== Prompt ==
Precisely the lines from the one with "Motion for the" through the end of the data, both included, must make up the response, each restated word for word.

== Data section ==
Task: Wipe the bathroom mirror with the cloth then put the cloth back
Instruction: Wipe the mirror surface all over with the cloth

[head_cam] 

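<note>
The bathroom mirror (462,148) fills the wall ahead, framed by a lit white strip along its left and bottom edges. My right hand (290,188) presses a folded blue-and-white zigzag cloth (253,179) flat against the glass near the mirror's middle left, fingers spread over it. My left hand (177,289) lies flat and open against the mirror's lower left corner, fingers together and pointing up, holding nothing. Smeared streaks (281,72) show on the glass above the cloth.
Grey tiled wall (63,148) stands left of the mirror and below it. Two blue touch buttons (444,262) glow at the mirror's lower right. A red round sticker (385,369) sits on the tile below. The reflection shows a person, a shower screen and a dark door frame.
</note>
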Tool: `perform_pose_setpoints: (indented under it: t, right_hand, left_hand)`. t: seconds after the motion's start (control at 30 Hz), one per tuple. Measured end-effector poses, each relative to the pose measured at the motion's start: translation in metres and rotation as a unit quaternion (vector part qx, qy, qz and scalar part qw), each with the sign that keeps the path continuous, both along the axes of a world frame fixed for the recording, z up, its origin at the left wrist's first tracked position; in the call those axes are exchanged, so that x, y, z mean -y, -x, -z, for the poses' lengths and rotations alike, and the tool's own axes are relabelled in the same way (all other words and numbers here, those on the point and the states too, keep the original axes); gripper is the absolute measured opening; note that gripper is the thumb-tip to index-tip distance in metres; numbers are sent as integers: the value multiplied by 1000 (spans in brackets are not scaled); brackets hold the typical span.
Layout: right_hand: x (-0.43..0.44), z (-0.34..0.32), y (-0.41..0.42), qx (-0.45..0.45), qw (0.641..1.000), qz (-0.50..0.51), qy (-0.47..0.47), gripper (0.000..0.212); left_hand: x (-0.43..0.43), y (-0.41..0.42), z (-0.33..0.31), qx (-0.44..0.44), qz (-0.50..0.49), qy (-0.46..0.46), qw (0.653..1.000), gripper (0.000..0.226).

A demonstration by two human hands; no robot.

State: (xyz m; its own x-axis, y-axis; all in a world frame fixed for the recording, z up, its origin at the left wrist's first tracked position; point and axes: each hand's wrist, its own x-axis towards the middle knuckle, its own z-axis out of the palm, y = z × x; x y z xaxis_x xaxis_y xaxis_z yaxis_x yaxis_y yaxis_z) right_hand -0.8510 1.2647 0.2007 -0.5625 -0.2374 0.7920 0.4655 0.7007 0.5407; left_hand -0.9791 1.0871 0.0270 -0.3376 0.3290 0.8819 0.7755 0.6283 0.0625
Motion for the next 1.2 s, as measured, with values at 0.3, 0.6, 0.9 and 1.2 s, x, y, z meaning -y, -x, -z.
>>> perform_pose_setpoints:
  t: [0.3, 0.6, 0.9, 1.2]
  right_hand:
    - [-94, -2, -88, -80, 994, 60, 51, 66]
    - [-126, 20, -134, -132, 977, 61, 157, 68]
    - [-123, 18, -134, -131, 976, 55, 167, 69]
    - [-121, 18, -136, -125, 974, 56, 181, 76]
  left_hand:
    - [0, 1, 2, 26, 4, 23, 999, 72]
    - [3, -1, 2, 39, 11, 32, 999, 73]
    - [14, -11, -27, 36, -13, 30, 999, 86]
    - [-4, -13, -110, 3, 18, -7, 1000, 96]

== Result of this exercise ==
Motion for the next 1.2 s, as measured, with values at 0.3, 0.6, 0.9 and 1.2 s, x, y, z meaning -y, -x, -z.
>>> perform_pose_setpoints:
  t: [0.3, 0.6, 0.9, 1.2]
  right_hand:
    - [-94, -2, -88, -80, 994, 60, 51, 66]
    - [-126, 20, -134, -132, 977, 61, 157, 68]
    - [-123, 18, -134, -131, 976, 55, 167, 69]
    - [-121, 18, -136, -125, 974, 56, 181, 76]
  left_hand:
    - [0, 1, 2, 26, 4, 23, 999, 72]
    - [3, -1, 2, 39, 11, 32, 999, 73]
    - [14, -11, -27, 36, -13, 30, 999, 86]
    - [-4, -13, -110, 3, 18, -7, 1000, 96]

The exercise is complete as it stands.